Смешанные чувства преследовали и Ивана Казанджия. Все случившееся казалось сном. Произошедшее никак не укладывалось в голове. Идет третье тысячелетие, а перед ним предстало настоящее Средневековье во всей своей красе. Какой там Нострадамус!.. Какие староверы!.. Здесь, посередине России, творится абсолютное беззаконие. Но, с другой стороны, все происходящее для профессионала чрезвычайно любопытно. Он стал свидетелем тех нерегулируемых процессов, которые меняют ход истории. А теперь будет еще интереснее, поскольку не ясно, что случится дальше. Именно по этой причине Иван решил пока что задержаться в Верхнеоральске.
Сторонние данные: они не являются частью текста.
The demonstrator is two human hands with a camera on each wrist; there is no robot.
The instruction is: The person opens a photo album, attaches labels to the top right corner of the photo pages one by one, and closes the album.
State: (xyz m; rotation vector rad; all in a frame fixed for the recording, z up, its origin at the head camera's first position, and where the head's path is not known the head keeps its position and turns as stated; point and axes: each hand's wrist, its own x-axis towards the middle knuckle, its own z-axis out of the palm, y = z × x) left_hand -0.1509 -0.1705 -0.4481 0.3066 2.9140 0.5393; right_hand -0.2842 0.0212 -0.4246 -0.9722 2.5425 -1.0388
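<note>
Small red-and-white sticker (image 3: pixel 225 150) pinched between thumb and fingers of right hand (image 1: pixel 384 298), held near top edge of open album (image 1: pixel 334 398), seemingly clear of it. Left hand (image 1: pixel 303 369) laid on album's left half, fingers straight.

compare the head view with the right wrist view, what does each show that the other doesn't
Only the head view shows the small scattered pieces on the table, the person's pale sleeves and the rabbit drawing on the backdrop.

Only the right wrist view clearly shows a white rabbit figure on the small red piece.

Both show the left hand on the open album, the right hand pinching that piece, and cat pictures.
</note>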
Мишка выказал недовольство, однако уговорить Ивана вернуться в Екатеринбург не сумел. Он таки продал попу несколько книг, выдал Ивану его долю и уехал, обозвав напоследок компаньона последними словами. Хотя гостеприимная попадья предлагала Казанджию еще пожить у них в доме, Иван благоразумно отказался. Он снял комнату у поповской прислуги Фроси, которая больше времени проводила в доме отца Владимира, чем в своем. Было тут тихо и необыкновенно старообразно, словно на дворе стоял девятнадцатый век. У Фроси даже телевизора не имелось. Все стены увешаны иконами, под каждой теплилась лампадка. В комнатах пахло воском и ладаном, пол застелен пестрыми домоткаными половиками, а на подоконниках пышно цвела пунцовая герань. Словом, идиллия. Спал Иван на таких высоких перинах, что они возвышались до потолка, а когда ложился в постель, то проваливался почти до самого пола.
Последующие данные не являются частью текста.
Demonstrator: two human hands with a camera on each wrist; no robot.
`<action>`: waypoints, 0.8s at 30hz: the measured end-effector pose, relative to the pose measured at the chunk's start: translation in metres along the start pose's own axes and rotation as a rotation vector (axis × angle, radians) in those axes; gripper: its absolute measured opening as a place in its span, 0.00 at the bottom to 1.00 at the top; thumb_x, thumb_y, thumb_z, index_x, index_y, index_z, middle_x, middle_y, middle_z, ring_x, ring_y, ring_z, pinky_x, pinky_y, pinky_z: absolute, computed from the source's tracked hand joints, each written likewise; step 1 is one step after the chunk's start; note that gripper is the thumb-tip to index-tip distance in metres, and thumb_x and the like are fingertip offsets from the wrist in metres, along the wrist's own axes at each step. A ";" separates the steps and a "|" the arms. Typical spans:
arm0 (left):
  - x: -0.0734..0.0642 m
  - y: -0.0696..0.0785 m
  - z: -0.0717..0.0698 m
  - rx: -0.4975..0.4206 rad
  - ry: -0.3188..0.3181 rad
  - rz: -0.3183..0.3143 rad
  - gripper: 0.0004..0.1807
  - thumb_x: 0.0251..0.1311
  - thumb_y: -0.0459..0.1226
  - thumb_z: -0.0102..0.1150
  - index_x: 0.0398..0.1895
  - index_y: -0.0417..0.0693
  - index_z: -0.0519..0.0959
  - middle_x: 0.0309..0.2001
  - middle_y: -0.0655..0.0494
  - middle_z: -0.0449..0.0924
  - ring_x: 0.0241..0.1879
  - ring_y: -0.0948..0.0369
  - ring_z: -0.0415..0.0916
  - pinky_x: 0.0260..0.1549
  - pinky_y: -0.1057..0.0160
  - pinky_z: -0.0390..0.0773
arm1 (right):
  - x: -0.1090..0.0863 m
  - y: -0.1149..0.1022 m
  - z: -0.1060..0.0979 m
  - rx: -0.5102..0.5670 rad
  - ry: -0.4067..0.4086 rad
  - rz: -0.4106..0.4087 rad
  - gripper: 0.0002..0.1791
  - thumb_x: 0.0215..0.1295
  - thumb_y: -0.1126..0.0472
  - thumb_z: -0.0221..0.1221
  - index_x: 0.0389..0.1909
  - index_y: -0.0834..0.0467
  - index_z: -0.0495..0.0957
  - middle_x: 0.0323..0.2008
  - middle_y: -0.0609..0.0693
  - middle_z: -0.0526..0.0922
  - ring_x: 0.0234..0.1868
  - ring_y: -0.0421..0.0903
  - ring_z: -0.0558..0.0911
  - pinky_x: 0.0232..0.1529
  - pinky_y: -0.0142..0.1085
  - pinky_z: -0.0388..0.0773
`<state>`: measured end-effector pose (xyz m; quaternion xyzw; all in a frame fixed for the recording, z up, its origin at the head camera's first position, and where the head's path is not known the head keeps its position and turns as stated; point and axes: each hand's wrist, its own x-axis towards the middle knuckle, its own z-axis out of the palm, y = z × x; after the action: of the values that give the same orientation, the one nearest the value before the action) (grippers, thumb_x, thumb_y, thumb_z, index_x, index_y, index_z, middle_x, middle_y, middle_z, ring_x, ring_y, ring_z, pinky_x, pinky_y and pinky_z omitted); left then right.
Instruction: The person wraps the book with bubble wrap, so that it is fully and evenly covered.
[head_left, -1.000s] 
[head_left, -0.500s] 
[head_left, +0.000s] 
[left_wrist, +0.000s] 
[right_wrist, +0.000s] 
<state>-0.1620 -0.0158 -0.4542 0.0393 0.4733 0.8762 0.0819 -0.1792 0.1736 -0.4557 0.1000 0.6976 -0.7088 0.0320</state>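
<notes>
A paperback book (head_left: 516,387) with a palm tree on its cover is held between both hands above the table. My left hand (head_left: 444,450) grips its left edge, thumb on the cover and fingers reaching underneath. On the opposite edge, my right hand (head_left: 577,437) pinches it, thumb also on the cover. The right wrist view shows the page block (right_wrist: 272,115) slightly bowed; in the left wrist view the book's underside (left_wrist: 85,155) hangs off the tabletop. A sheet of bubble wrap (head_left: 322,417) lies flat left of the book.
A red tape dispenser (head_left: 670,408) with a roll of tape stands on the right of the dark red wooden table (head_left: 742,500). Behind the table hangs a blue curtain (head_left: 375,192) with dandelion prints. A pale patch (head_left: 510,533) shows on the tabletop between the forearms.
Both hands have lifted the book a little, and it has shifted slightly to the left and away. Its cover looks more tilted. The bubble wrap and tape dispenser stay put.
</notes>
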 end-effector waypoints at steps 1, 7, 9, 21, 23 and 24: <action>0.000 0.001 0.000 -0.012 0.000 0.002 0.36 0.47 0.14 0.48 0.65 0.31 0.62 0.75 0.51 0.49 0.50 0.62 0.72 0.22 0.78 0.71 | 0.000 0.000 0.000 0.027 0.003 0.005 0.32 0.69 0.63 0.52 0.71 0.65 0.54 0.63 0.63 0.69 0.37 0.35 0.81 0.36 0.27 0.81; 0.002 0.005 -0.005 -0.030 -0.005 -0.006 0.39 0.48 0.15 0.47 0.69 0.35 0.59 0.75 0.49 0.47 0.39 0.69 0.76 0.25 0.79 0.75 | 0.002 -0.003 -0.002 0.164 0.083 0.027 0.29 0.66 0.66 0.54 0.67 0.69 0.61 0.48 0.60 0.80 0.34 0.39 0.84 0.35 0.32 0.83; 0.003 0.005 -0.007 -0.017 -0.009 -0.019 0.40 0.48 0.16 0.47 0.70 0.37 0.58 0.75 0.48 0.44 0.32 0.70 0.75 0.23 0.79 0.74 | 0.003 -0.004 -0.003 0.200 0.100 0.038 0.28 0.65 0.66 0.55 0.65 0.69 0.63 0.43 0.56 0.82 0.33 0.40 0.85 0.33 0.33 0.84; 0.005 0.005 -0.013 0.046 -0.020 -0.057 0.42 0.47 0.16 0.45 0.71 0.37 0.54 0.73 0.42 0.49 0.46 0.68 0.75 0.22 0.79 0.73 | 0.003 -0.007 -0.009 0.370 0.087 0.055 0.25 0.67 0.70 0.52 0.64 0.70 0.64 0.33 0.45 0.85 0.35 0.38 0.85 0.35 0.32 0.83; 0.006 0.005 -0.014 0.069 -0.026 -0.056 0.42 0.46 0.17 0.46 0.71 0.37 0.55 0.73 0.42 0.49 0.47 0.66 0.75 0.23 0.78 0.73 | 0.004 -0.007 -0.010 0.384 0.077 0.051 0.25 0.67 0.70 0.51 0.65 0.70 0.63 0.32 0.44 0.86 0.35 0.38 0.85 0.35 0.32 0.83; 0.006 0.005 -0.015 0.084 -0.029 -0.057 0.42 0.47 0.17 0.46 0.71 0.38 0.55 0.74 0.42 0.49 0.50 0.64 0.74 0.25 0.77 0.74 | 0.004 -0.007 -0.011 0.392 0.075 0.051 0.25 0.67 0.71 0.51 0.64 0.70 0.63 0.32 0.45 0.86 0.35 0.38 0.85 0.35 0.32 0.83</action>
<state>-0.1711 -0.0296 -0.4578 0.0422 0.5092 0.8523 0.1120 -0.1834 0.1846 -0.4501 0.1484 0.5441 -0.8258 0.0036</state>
Он завел тетрадь, куда вписывал все, что удалось узнать из рассказов очевидцев о событиях, связанных с появлением и деятельностью джинсового Шурика, или, как, опираясь на Нострадамуса, именовал его Иван, «лжемессии». Первая страница тетради открывалась описанием событий на старом городском кладбище. Происходящее конечно же было крайне любопытно, но основные события, как справедливо предполагал Иван, только предстояли. И он не ошибался.
8
Вероятно, наиболее известное использование мертвых в вуду – это зомбирование. Зомби кадавр отличается от астрального, так как астральный зомби – это ti-bon-ange, сущность, управляемая извне. Зомби кадавр, с другой стороны, является мертвым телом, которое не имеет души.
Фактически практикующие вуду не боятся вреда от зомби кадавра, они боятся стать одним из них. Если дать зомби кадавру соль, предполагается, что это восстанавливает его речь и вкусовые рефлексы и активизирует инстинкт возвращения, который заставляет его вернуться в могилу, освобождаясь от влияния колдуна.